▶ **TASK TO CARRY OUT**: What you give back must match the data character for character.

┏━━

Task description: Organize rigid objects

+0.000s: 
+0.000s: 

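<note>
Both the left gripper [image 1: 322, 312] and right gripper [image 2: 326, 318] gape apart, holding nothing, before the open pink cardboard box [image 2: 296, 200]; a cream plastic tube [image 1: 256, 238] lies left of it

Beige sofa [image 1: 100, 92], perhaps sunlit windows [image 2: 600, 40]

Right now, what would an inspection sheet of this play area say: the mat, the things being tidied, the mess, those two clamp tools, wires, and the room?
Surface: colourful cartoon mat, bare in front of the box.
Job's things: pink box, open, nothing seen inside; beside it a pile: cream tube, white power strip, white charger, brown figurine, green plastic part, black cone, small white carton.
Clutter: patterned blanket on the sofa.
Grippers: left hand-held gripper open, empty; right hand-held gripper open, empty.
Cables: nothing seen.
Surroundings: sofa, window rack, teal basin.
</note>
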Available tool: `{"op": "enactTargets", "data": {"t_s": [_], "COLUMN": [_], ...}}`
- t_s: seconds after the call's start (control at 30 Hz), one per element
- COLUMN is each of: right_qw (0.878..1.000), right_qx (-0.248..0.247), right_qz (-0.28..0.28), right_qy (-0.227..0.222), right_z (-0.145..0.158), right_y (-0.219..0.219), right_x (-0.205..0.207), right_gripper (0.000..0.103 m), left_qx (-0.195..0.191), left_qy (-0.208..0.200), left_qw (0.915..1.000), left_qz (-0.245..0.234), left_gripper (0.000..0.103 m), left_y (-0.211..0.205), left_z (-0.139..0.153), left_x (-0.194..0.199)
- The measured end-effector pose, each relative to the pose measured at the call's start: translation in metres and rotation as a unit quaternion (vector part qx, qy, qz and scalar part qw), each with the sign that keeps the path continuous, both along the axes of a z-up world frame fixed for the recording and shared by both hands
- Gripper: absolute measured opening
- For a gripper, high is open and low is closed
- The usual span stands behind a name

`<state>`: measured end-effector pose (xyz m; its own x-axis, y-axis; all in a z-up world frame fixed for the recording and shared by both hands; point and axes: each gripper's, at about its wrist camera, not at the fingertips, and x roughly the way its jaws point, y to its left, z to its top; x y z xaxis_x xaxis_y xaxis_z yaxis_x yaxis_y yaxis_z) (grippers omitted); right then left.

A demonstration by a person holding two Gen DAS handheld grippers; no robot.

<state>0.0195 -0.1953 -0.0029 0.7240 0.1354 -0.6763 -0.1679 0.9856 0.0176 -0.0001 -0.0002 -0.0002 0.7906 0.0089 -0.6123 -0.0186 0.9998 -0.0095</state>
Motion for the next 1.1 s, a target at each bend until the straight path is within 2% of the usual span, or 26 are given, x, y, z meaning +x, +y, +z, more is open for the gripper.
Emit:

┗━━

▶ **WRITTEN ANSWER**:
Task description: Organize rigid objects

+0.000s: 
+0.000s: 

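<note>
Both the left gripper [image 1: 322, 312] and right gripper [image 2: 326, 318] gape apart, holding nothing, before the open pink cardboard box [image 2: 296, 200]; a cream plastic tube [image 1: 256, 238] lies left of it

Beige sofa [image 1: 100, 92], perhaps sunlit windows [image 2: 600, 40]

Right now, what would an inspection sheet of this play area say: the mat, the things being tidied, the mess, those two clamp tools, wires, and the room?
Surface: colourful cartoon mat, bare in front of the box.
Job's things: pink box, open, nothing seen inside; beside it a pile: cream tube, white power strip, white charger, brown figurine, green plastic part, black cone, small white carton.
Clutter: patterned blanket on the sofa.
Grippers: left hand-held gripper open, empty; right hand-held gripper open, empty.
Cables: nothing seen.
Surroundings: sofa, window rack, teal basin.
</note>
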Available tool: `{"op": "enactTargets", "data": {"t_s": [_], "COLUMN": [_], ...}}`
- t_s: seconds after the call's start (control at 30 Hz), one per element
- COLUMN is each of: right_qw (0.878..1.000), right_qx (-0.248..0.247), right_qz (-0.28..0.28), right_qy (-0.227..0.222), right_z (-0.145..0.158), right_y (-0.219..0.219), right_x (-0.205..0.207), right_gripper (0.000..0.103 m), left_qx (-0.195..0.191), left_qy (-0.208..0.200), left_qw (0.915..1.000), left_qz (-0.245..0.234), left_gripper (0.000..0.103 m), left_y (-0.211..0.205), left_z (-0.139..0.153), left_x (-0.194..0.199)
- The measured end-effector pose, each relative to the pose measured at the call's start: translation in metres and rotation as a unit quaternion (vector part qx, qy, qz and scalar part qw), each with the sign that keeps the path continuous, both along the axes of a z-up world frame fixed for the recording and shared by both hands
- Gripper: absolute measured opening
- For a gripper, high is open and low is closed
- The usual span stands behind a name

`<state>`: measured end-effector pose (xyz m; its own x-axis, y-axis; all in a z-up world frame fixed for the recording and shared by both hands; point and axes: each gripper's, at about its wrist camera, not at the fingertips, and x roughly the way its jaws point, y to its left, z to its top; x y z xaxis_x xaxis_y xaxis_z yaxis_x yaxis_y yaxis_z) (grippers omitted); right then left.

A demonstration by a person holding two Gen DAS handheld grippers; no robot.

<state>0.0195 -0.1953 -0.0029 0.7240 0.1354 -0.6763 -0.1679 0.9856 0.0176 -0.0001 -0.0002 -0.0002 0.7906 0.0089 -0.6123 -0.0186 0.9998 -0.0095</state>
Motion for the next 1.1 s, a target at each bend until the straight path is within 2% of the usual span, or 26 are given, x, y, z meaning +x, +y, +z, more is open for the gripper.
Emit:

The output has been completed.